Por Alberto Marques – Enquanto em diversos estados,como o Pará e Paraíba, o Judiciário e o Ministério Público, a pretextos de salvarem da fome as famílias mais carentes, autorizam o trabalho de crianças de 8 a 10 anos em serviços penosos, como capina de lavouras e até catadores de lixo, em Duque de Caxias, assim como em toda a baixada fluminense, a exploração do trabalho infantil é feito sob a proteção ou omissão do Governo, como ocorreu no último dia 2, “Dia de Finados”, quando dezenas de crianças corriam pelas trilhas entre as sepulturas, em busca de trocados dados pelos que visitavam os túmulos de seus parentes.
Como as Prefeituras não zelam pelas sepulturas e pelo estado geral dos cemitérios, cabe aos parentes dos mortos a difícil tarefa de capinar as alas, remover as ervas daninhas, limpar as lápides e até reunir os pedaços que sobraram das sepulturas para darem ao local um mínimo de decência.
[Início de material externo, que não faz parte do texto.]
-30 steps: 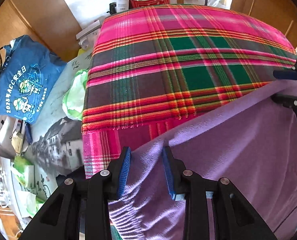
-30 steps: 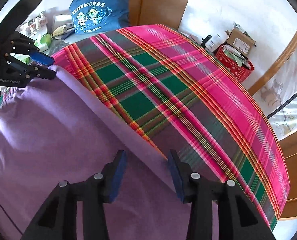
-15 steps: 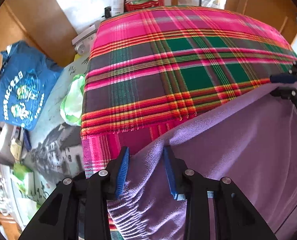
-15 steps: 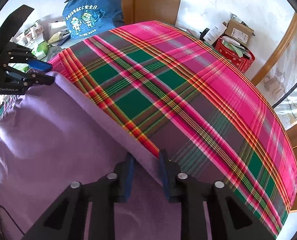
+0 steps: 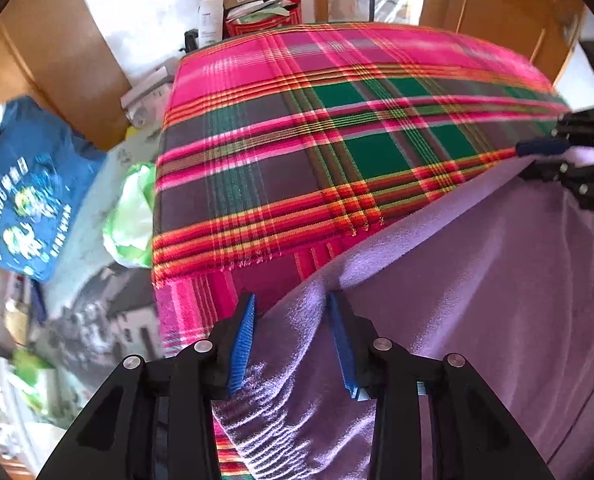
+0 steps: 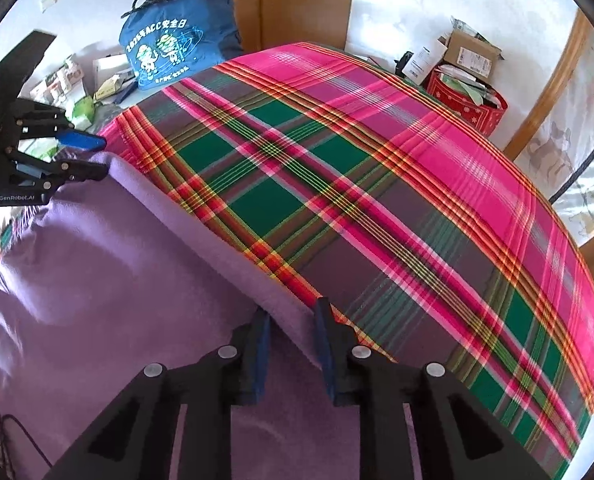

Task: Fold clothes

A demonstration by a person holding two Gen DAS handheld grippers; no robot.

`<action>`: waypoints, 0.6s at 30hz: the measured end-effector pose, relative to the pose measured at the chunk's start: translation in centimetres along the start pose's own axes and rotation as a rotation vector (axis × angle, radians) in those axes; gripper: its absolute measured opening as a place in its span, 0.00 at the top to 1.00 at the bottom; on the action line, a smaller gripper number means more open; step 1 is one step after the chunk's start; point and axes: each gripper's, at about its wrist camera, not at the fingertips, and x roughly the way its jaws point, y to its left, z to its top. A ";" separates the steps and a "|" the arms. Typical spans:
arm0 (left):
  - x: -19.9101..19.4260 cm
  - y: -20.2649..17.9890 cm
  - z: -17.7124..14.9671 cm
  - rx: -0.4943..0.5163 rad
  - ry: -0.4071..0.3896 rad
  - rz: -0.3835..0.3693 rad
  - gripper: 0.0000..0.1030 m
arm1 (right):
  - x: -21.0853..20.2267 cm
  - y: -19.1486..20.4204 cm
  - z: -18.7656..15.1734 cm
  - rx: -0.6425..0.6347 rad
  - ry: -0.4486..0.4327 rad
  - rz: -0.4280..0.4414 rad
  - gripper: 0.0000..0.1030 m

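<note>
We see a large plaid blanket (image 6: pixel 397 184), pink, green and grey-brown, spread over the raised surface and filling most of both views. On its near part lies the purple fleece garment (image 5: pixel 477 320), soft and napped, with a thick folded edge running as one long straight line across the plaid. That edge is the axis everything turns on: it stretches from one gripper to the other, so each hand sits at its own end, neither nearer than the other. The garment's body hangs back from that line toward us, and the open plaid lies ahead of it, so a fold would, we judge, carry the edge over along that line. At the left end the fleece is gathered into small ribbed wrinkles.

The right gripper (image 6: pixel 291 320) has just been closing and its jaws now pinch the folded edge. The left gripper (image 5: pixel 293 312) has just been opening a little; the fleece corner bunches up between its blue pads (image 5: pixel 243 332), but we cannot tell whether they press on it. Off the blanket stands a blue tote bag (image 6: pixel 169 52)
</note>
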 end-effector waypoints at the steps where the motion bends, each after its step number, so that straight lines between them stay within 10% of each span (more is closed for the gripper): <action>1: 0.0 0.2 -0.1 -0.009 0.002 -0.020 0.62 | 0.0 0.0 0.0 0.001 -0.001 0.001 0.79; 12: 0.1 0.2 0.2 0.004 0.017 -0.046 0.63 | -0.1 -0.1 -0.2 0.022 -0.009 0.005 0.79; 18: -0.4 -1.7 -0.3 0.062 -0.016 0.030 0.92 | -0.7 0.3 -0.8 0.032 -0.016 -0.018 0.90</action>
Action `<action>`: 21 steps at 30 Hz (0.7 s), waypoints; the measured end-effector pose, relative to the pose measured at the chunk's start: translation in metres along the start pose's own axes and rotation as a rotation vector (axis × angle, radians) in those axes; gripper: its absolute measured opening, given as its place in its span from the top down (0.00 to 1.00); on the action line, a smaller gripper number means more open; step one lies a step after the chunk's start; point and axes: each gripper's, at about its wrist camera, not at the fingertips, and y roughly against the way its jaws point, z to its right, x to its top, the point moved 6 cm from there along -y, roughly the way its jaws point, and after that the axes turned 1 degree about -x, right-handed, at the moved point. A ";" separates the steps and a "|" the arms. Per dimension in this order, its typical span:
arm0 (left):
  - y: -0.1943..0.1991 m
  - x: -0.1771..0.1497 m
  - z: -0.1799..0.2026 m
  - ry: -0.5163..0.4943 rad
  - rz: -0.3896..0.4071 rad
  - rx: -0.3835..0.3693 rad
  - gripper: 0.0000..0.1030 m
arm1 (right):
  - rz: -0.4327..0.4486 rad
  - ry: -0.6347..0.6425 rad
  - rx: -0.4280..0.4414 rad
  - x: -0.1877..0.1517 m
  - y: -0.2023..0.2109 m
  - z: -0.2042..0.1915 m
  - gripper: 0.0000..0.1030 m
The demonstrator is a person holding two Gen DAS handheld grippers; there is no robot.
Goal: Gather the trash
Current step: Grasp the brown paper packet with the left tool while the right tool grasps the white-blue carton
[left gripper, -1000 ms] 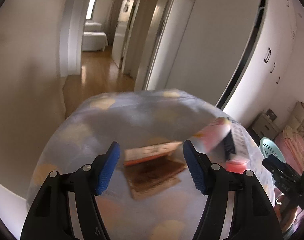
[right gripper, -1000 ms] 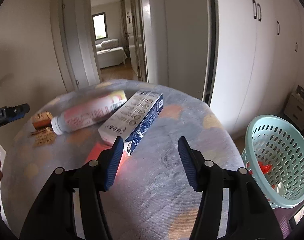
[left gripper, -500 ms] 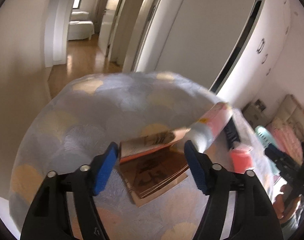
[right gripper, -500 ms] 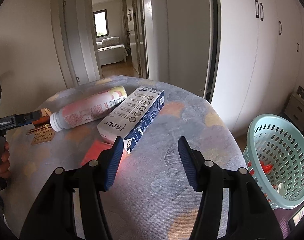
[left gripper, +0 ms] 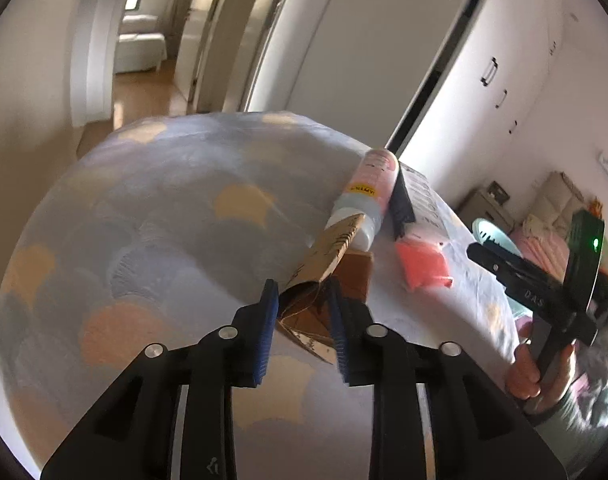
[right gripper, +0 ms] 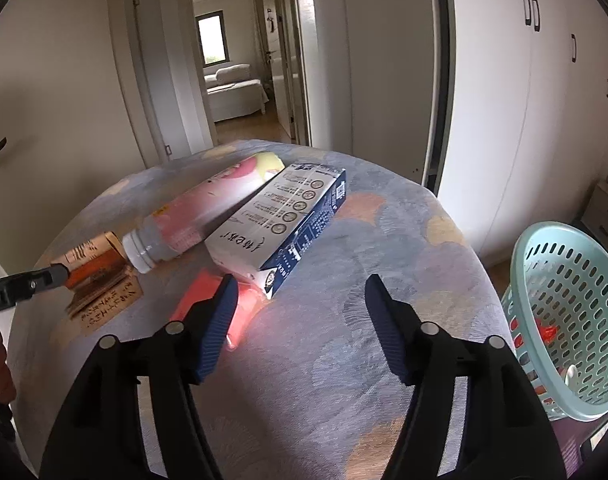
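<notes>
My left gripper (left gripper: 304, 312) is shut on a flattened brown cardboard box (left gripper: 324, 264), one end tilted up off the round table (left gripper: 152, 216). The box also shows in the right wrist view (right gripper: 92, 276), with the left gripper (right gripper: 60, 272) clamped on it. A pink plastic bottle (right gripper: 208, 212), a white-and-blue carton (right gripper: 280, 224) and a red packet (right gripper: 202, 296) lie on the table. My right gripper (right gripper: 300, 312) is open and empty, above the table just in front of the carton and the red packet.
A light-blue plastic basket (right gripper: 564, 312) with some trash in it stands at the table's right edge. White wardrobe doors (right gripper: 524, 100) rise behind it. An open doorway (right gripper: 236, 80) lies beyond the table. The right gripper appears in the left wrist view (left gripper: 536, 292).
My left gripper has closed on the cardboard box and raised one end of it. My right gripper has barely moved.
</notes>
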 end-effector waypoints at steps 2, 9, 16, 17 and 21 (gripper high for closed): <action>-0.005 0.001 0.005 -0.004 0.008 0.034 0.64 | -0.004 -0.003 0.006 -0.001 0.000 0.000 0.31; -0.023 -0.001 0.007 0.030 0.007 0.081 0.61 | -0.032 -0.003 0.010 -0.003 -0.004 -0.002 0.26; -0.018 -0.002 0.004 0.043 0.044 0.111 0.93 | -0.077 0.000 0.034 -0.002 -0.011 -0.022 0.26; -0.014 -0.001 0.002 0.057 0.069 0.130 0.94 | -0.079 -0.023 0.046 0.002 -0.012 -0.024 0.26; 0.014 0.001 -0.004 0.097 0.223 0.144 0.95 | -0.070 -0.053 0.024 0.019 -0.017 -0.036 0.16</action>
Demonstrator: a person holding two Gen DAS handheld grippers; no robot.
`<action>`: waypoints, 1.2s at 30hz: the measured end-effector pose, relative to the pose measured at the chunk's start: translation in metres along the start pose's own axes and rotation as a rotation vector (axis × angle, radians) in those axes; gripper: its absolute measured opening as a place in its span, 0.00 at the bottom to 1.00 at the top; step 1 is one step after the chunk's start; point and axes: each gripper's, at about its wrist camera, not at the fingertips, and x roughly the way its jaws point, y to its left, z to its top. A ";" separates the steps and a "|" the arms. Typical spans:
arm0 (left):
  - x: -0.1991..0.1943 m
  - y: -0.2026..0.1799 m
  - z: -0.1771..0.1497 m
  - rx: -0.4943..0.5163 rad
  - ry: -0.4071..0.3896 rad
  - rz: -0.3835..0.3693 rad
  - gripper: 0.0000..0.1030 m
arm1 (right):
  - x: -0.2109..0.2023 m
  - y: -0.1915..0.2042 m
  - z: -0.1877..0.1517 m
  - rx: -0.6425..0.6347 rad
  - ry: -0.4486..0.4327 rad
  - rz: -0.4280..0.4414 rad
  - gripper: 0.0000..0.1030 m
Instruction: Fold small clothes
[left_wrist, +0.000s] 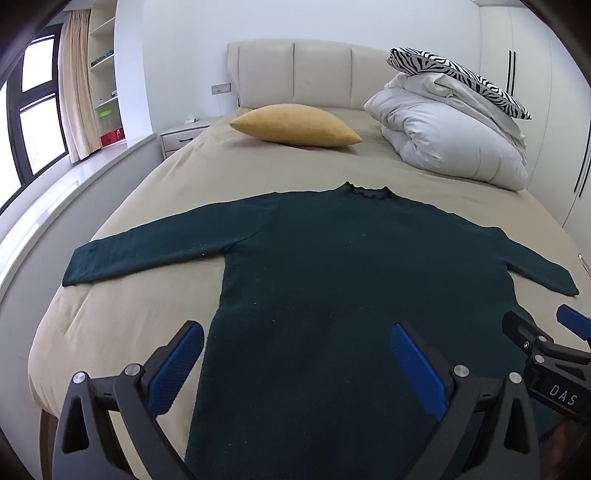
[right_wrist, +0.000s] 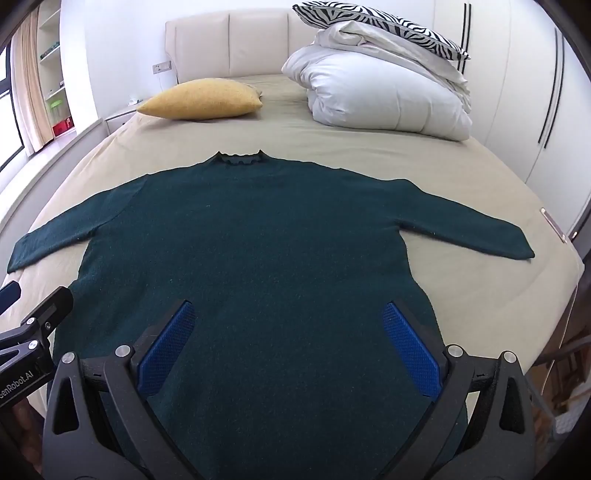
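Note:
A dark green long-sleeved sweater (left_wrist: 332, 280) lies flat on the beige bed (left_wrist: 147, 317), collar toward the headboard, both sleeves spread out sideways. It also shows in the right wrist view (right_wrist: 273, 251). My left gripper (left_wrist: 295, 336) is open and empty, held above the sweater's lower left part. My right gripper (right_wrist: 288, 314) is open and empty above the lower middle of the sweater. The right gripper also shows at the right edge of the left wrist view (left_wrist: 546, 339). The left gripper shows at the left edge of the right wrist view (right_wrist: 33, 317).
A yellow pillow (left_wrist: 295, 125) lies near the headboard (left_wrist: 295, 74). A folded white duvet (left_wrist: 450, 136) with a zebra-striped pillow (left_wrist: 458, 77) on top sits at the far right. A window ledge (left_wrist: 74, 184) runs along the left, wardrobe doors (left_wrist: 535, 92) on the right.

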 end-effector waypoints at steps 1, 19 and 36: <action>0.000 0.000 0.000 0.000 0.000 0.002 1.00 | 0.000 0.000 0.000 -0.001 0.001 0.001 1.00; -0.003 0.001 -0.002 0.001 -0.005 -0.002 1.00 | 0.007 -0.002 0.001 0.003 0.009 0.005 1.00; -0.004 0.001 -0.003 0.001 -0.005 -0.002 1.00 | 0.008 0.000 -0.001 0.000 0.011 0.006 1.00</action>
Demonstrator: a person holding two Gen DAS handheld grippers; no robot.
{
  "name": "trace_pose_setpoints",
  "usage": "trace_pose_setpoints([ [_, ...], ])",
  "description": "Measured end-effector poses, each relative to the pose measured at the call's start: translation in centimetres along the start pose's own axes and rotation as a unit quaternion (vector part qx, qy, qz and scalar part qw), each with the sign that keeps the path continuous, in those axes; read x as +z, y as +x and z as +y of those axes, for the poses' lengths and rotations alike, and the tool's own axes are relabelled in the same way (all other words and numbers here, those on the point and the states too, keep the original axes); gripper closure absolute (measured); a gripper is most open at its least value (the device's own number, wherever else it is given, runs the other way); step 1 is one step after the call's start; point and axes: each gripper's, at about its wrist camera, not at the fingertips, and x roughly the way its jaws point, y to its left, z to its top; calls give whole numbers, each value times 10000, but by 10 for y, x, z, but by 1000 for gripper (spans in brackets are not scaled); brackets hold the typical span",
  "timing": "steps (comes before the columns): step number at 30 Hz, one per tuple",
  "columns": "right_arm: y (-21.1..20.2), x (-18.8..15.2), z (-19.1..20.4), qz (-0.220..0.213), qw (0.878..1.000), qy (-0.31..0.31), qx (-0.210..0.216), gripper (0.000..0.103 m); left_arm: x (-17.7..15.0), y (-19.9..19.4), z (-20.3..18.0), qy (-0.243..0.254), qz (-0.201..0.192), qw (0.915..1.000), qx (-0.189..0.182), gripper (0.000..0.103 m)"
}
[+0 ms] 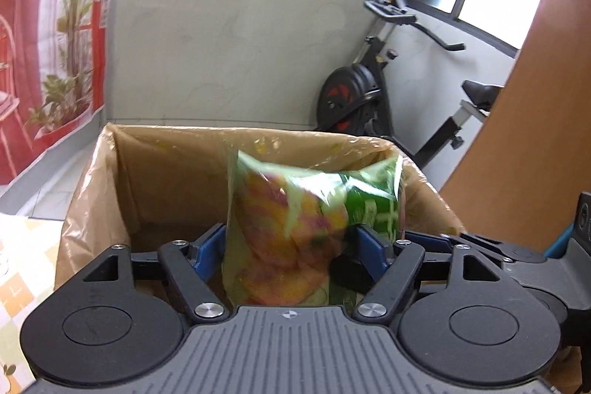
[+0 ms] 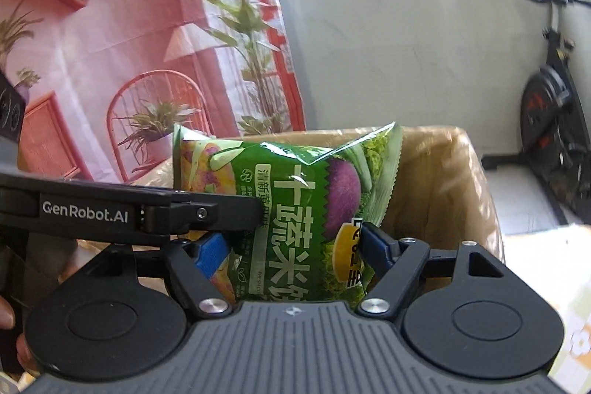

Em alguns estados, os Conselhos Tutelares foram para os cemitérios no “Dia de Finados” com o objetivo de impedir a exploração de crianças na limpeza das sepulturas, mas em Duque de Caxias, em nenhum dos cemitérios foram vistos os bem pagos conselheiros tutelares, que adoram afrontar as diretoras de escolas, exigindo a matrícula de crianças que excederam a capacidade da rede municipal, mas que são incapazes de exigir do Governo a ampliação da rede escolar e da rede de creches, dos postos de saúde e o re-aparelhamento do Hospital Infantil Ismélia da Silveira, o único hospital público da Baixada a cuidar exclusivamente de crianças.
Até quando vamos continuar de braços cruzados enquanto nossas crianças são impiedosamente exploradas, inclusive por seus pais, afastadas das escolas, sem direito à infância e à Educação para que, quando adultos, possam tornar o Brasil e o Mundo melhor para todos nós?